Determine the number of lines in the listing that include the string "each"; the reply consists of that number only.

::::

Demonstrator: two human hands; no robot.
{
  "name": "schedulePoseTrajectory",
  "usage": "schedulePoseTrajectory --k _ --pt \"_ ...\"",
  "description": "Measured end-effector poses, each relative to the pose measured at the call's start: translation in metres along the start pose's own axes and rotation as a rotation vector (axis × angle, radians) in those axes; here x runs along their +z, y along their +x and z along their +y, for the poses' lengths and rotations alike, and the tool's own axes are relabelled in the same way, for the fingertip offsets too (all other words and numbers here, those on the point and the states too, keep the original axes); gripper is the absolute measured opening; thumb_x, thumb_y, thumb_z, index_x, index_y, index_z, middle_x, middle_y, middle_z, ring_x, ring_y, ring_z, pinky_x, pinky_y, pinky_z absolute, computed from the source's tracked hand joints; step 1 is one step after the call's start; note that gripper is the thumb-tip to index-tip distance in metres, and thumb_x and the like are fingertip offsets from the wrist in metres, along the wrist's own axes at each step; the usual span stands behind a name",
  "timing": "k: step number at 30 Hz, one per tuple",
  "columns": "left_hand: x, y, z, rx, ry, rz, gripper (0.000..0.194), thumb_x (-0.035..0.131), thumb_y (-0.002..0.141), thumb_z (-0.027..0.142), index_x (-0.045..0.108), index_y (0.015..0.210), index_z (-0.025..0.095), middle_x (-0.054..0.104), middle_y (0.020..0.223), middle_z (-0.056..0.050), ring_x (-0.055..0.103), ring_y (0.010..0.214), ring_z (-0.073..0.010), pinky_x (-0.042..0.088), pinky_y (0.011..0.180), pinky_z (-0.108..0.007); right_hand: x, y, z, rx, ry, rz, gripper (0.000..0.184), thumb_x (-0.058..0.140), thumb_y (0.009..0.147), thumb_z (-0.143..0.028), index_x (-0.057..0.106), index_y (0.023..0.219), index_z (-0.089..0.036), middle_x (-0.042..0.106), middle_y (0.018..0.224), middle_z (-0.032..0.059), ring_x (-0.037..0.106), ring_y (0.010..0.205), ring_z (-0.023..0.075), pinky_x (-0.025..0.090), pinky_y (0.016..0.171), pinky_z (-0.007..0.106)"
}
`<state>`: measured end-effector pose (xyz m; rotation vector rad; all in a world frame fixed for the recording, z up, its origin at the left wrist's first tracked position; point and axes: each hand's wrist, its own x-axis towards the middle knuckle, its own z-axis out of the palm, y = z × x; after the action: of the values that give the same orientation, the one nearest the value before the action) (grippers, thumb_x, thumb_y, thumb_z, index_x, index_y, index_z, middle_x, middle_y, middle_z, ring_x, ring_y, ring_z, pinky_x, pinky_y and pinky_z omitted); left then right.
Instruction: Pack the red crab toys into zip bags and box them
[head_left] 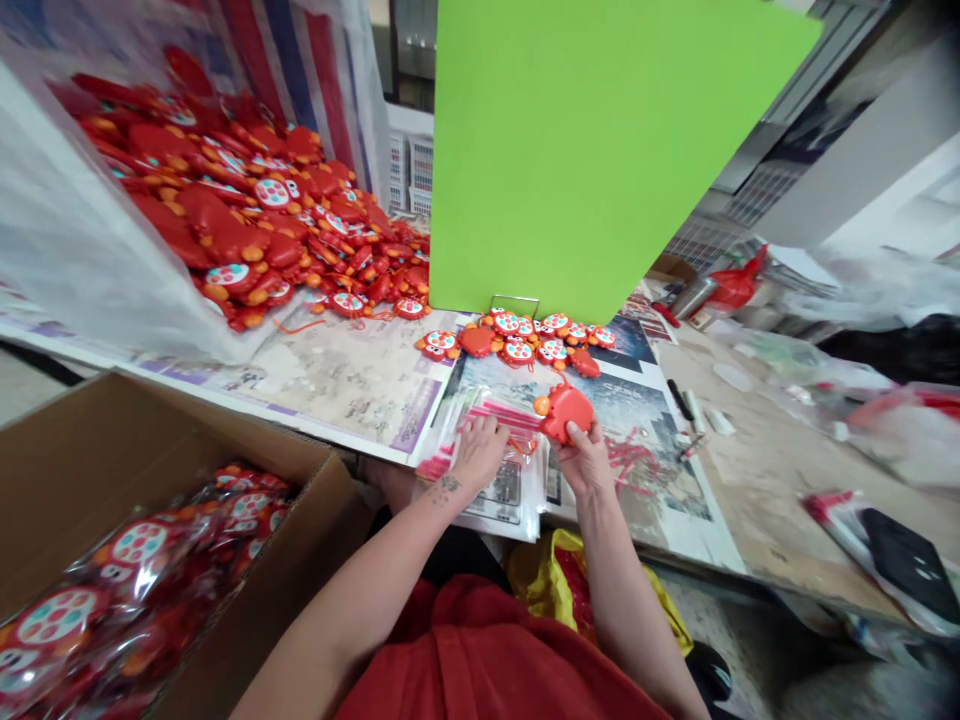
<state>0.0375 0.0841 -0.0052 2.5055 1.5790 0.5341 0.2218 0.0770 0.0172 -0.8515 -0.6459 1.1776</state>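
Note:
In my right hand (585,458) is a red plastic animal-shaped toy (568,412) with an orange knob, its plain back turned up and my thumb across its lower edge. An orange cord hangs beside it toward the bags. My left hand (480,455) rests with curled fingers on a stack of clear plastic bags (525,500) with pink strips, its fingertips at the top bag. Behind both hands, a row of similar toys (517,350) lies on the table, some showing white faces with coloured dots.
A large heap of red toys (300,220) spills from a white sack at the left. An open cardboard box (315,500) holds bagged toys. A tall green panel (600,150) stands behind the row. Pink strips (634,460) and a black marker (679,398) lie at the right.

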Motion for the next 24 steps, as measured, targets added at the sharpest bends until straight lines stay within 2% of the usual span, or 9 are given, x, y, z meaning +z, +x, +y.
schedulePoseTrajectory --k 3,7,12,16,20,24 --pt "0.000 -0.004 -0.002 0.104 0.007 0.068 0.012 0.051 0.094 0.025 0.060 0.099 0.019 0.060 0.104 -0.009 0.050 0.103 -0.0261 0.037 0.095 -0.044 0.002 0.000 0.001 -0.004 -0.059 0.016 0.051 0.083 0.065 -0.025 0.058 0.108 -0.029 0.064 0.105 -0.0028 0.065 0.081 0.0113 0.055 0.069 0.025" --pt "0.002 -0.009 -0.006 0.248 -0.025 0.090 0.016 0.045 0.097 0.025 0.060 0.099 0.018 0.062 0.097 -0.007 0.052 0.098 -0.0230 0.037 0.094 -0.039 0.006 0.006 0.011 -0.089 -0.209 0.034 0.037 0.075 0.072 -0.034 0.057 0.103 -0.025 0.063 0.100 -0.0011 0.064 0.083 0.0126 0.053 0.073 0.025" --pt "0.001 -0.012 -0.005 0.298 -0.073 0.093 0.025 0.044 0.098 0.023 0.058 0.119 0.019 0.062 0.105 -0.008 0.051 0.103 -0.0240 0.036 0.095 -0.040 0.021 0.016 0.023 -0.224 -0.565 -0.010 0.036 0.068 0.078 -0.044 0.055 0.102 -0.020 0.062 0.100 0.0031 0.060 0.088 0.0172 0.051 0.081 0.031" --pt "0.004 -0.010 -0.006 0.228 -0.088 0.119 0.020 0.046 0.098 0.028 0.062 0.106 0.019 0.061 0.099 -0.007 0.051 0.100 -0.0238 0.036 0.094 -0.041 0.029 0.022 0.022 -0.186 -0.713 -0.145 0.039 0.067 0.075 -0.049 0.057 0.098 -0.019 0.063 0.094 0.0045 0.060 0.085 0.0192 0.050 0.081 0.033" --pt "0.006 -0.009 -0.009 0.093 -0.126 0.185 0.022 0.052 0.095 0.038 0.062 0.094 0.018 0.061 0.100 -0.008 0.052 0.100 -0.0248 0.039 0.092 -0.042 0.029 0.020 0.020 -0.099 -0.851 -0.237 0.045 0.064 0.076 -0.052 0.060 0.106 -0.019 0.067 0.096 0.0051 0.060 0.085 0.0209 0.050 0.079 0.035" --pt "0.002 -0.009 -0.009 0.095 -0.258 0.274 0.019 0.053 0.095 0.035 0.062 0.092 0.019 0.060 0.118 -0.009 0.051 0.114 -0.0256 0.039 0.101 -0.045 0.031 0.016 0.016 -0.083 -0.935 -0.500 0.044 0.050 0.087 -0.058 0.068 0.100 -0.020 0.069 0.096 0.0048 0.062 0.093 0.0224 0.048 0.087 0.036"
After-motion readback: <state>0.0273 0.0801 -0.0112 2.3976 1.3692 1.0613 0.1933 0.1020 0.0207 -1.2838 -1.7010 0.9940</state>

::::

YOUR RESPONSE: 2